Written by Brock Poulsen, brockst4r Saturday, 08 October 2011 05:00
If you own a game console, chances are very good you use it to stream Netflix. After hearing people complain about a lack of quality shows, and after the Qwikster debacle has caused many people's Netflix faith to be shaken, I was inspired to compile a list of some great reasons to hang on to your streaming subscription.
The Good Guys: On the surface it looks like a tired cliche: the straight-laced cop tasked with keeping the rebel cop in check. But here it really works. If there's one thing Colin Hanks does exceptionally well it is "straight-laced," and Bradley Whitford is incredible as Dan Stark, a washed-up cop whose career peaked in the 80's and who still talks about hitting the streets and busting punks. It is excellent over-the-top police action, and it is consistently funny and often hilarious.
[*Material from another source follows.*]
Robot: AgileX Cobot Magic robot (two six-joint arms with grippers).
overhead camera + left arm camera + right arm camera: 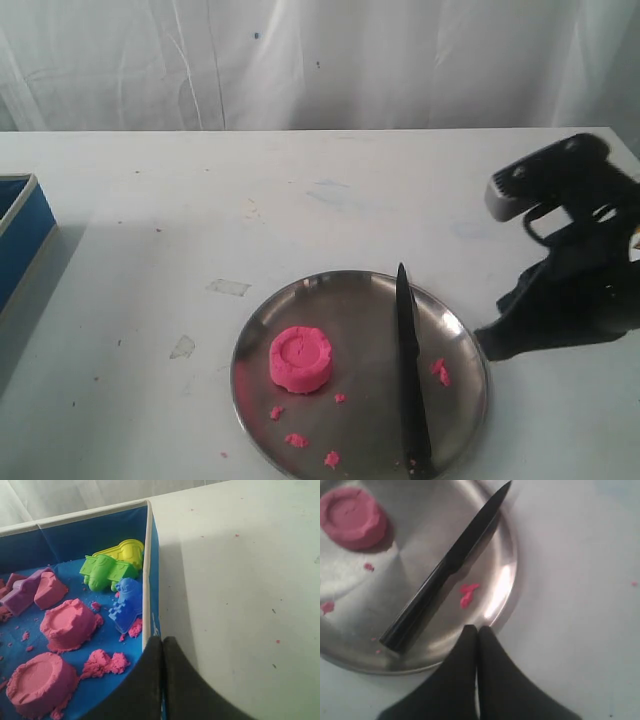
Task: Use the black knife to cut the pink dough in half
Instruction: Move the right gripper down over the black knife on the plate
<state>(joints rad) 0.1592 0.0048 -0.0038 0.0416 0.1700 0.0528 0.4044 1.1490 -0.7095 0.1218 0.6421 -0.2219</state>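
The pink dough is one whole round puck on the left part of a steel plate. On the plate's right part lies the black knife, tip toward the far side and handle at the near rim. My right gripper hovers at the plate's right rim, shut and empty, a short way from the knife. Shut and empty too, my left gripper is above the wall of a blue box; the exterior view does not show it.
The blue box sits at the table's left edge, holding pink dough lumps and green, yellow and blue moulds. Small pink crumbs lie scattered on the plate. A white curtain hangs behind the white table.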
The Unusuals: Probably one of my favorite law enforcement shows, The Unusuals unfortunately lasted only 10 episodes. It's an intelligent concept: the cops and their various lives are the focus, rather than the crimes or the corpses. Jeremy Renner and Amber Tamblin are both great, but for my money there's no beating Adam Goldberg and his Serpico-esque mustache. Each character has actual substance and depth; from the reformed petty criminal who has found religion but must hide from his past, to Amber Tamblin's conflicted character.
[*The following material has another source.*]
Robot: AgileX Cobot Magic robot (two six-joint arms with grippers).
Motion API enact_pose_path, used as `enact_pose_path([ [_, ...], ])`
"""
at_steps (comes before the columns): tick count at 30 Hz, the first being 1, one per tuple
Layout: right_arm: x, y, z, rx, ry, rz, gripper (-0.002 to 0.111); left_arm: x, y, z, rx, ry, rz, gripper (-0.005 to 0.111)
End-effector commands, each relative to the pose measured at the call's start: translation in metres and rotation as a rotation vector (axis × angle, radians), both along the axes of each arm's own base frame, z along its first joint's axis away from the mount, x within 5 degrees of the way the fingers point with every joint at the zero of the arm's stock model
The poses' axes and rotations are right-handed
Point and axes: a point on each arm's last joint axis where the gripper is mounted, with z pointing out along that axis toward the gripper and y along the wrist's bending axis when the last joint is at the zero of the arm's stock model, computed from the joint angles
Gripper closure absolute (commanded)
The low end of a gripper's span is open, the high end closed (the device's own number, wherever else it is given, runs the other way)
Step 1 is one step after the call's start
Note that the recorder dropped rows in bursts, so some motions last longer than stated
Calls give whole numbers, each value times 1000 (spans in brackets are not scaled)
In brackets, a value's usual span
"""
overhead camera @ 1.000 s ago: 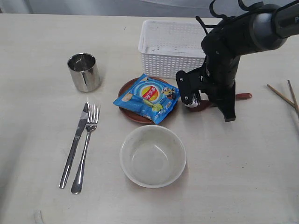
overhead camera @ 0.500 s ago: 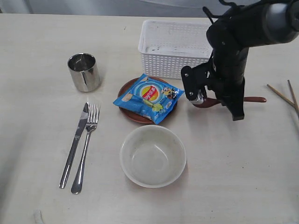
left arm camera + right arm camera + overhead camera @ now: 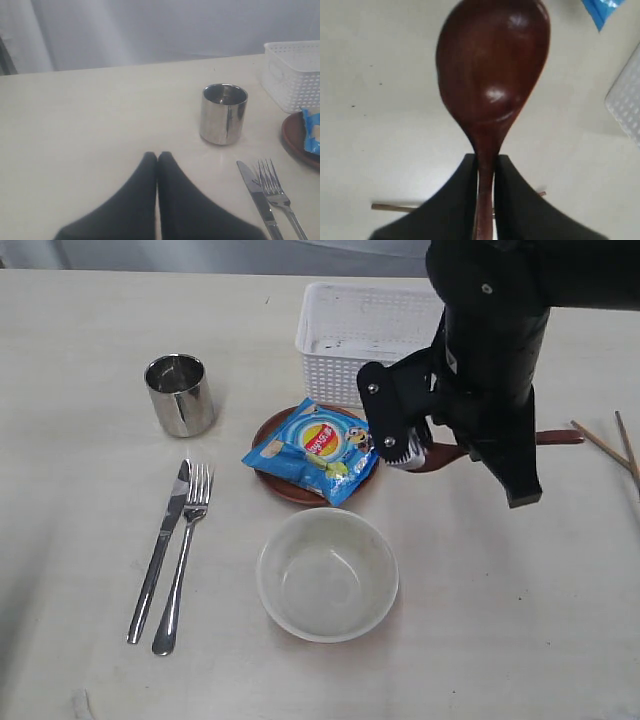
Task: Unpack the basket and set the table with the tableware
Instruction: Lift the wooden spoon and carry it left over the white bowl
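My right gripper [image 3: 484, 162] is shut on the neck of the brown wooden spoon [image 3: 492, 75], which hangs above the table [image 3: 80, 340] between the basket [image 3: 340, 380] and the bowl [image 3: 268, 585]. In the exterior view the spoon's handle [image 3: 560, 437] sticks out to the right of the dark arm. The steel cup [image 3: 180, 395], knife [image 3: 160, 550] and fork [image 3: 185, 560] lie on the left. A reddish-brown plate [image 3: 266, 432] lies under a blue chip bag [image 3: 315, 450]. Chopsticks [image 3: 605, 445] lie at the far right. My left gripper [image 3: 157, 156] is shut and empty, short of the cup [image 3: 223, 114].
The right arm's bulk [image 3: 490, 350] hides part of the basket and the table behind it. One chopstick [image 3: 390, 206] shows on the table under the held spoon. The basket's inside looks empty where it shows.
The right arm has risen toward the camera, carrying the spoon up and to the right, off the table. Everything else stays put.
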Motion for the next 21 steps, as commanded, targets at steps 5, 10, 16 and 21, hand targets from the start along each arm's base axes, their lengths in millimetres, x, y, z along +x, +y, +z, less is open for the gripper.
enact_pose_path([
  [5, -46, 36, 9, 15, 12, 29, 109, 0, 0, 0, -8, -7, -5, 107],
  [10, -64, 58, 3, 50, -2, 68, 109, 0, 0, 0, -8, -7, -5, 107],
  [16, -66, 75, -24, 70, 45, 0, 109, 0, 0, 0, -8, -7, -5, 107],
  [21, -65, 79, -43, 18, 76, -7, 109, 0, 0, 0, -8, -7, -5, 107],
])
Sports Night: From the mind behind The West Wing and the aforementioned Studio 60, this dramedy takes place behind the scenes of a sports news show. Correspondents Dan (currently on Parenthood) and Casey's back-and-forth and smart dialogue brings the world of sports reporting to life. The signature Aaron Sorkin dialogue formula ("This thing?" "This thing." "This thing?" "This thing.") is fully intact, so if that's not something you enjoy this might not be the show for you. Speaking of which...
Studio 60 on the Sunset Strip: Studio 60 was a victim of timing; it debuted at the same time almost to the day as 30 Rock, and since they are very similar (and Tina Fey's is the better show), only one could live. This is not to say that Studio 60 was some kind of clone of 30 Rock; the two programs have their setting in common (along with an odd similarity in names), but not much more than that. While 30 Rock is essentially a live-action cartoon -- albeit a fantastic, smart, hilarious one -- Studio 60 takes more of a dramatic approach. It had a good run of episodes, with some very talented people and interesting storylines. 30 Rock may have been the rightful victor, but Studio 60 is worthy of a look back.
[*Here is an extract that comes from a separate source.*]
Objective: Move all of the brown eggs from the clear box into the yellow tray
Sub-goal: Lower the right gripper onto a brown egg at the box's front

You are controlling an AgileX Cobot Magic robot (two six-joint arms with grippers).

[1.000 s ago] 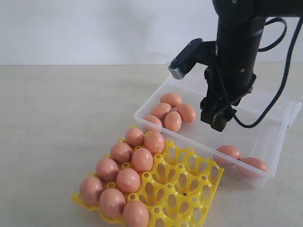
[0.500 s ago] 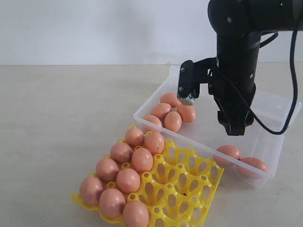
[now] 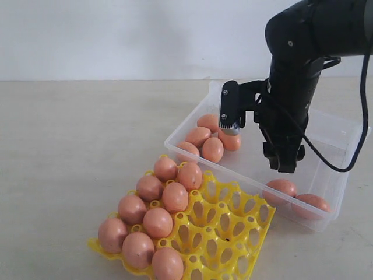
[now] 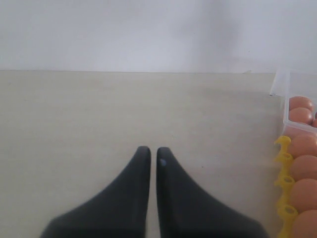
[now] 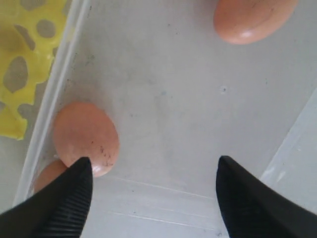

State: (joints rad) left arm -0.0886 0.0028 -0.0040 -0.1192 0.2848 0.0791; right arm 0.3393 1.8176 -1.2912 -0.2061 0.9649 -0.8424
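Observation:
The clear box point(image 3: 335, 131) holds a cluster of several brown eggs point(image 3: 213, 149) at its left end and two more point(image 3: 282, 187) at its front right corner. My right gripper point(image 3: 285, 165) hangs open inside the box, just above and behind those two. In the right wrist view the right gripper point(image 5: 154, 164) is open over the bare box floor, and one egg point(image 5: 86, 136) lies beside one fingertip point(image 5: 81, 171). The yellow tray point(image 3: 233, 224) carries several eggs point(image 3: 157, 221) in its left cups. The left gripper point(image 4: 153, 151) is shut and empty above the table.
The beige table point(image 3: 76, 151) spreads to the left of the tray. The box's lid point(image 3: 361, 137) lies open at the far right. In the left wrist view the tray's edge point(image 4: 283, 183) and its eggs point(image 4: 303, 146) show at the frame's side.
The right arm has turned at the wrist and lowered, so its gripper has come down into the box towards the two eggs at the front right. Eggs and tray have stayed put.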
NBC Shows: NBC's best show, Community, is unfortunately not available on Netflix Instant, but there are some other good shows represented. Parks and Recreation, The Office, and 30 Rock were all just updated with their latest seasons, and have been dominating my television the last few days.
Kid's Shows: I won't bore you here with all the reasons I love Phineas and Ferb. I'm saving that for another article suffice it to say it's smart, funny, and subtly teaches kids positive messages about family, friendship, and creativity. It's just one example of the large selection of kids' shows available, including Sesame Street, Word Girl, the 90s X-Men and Spider-Man cartoons, and loads of others.
"Educational" Programming: Netflix has a huge selection of documentaries and other pseudo-intellectual programs, ranging from Mythbusters to Swamp People; from Dirty Jobs to Ancient Aliens.
There are droves of programs to enjoy on Netflix, so before you gripe about the selection, I encourage you to take another look and see what you can find. What are some of your favorites?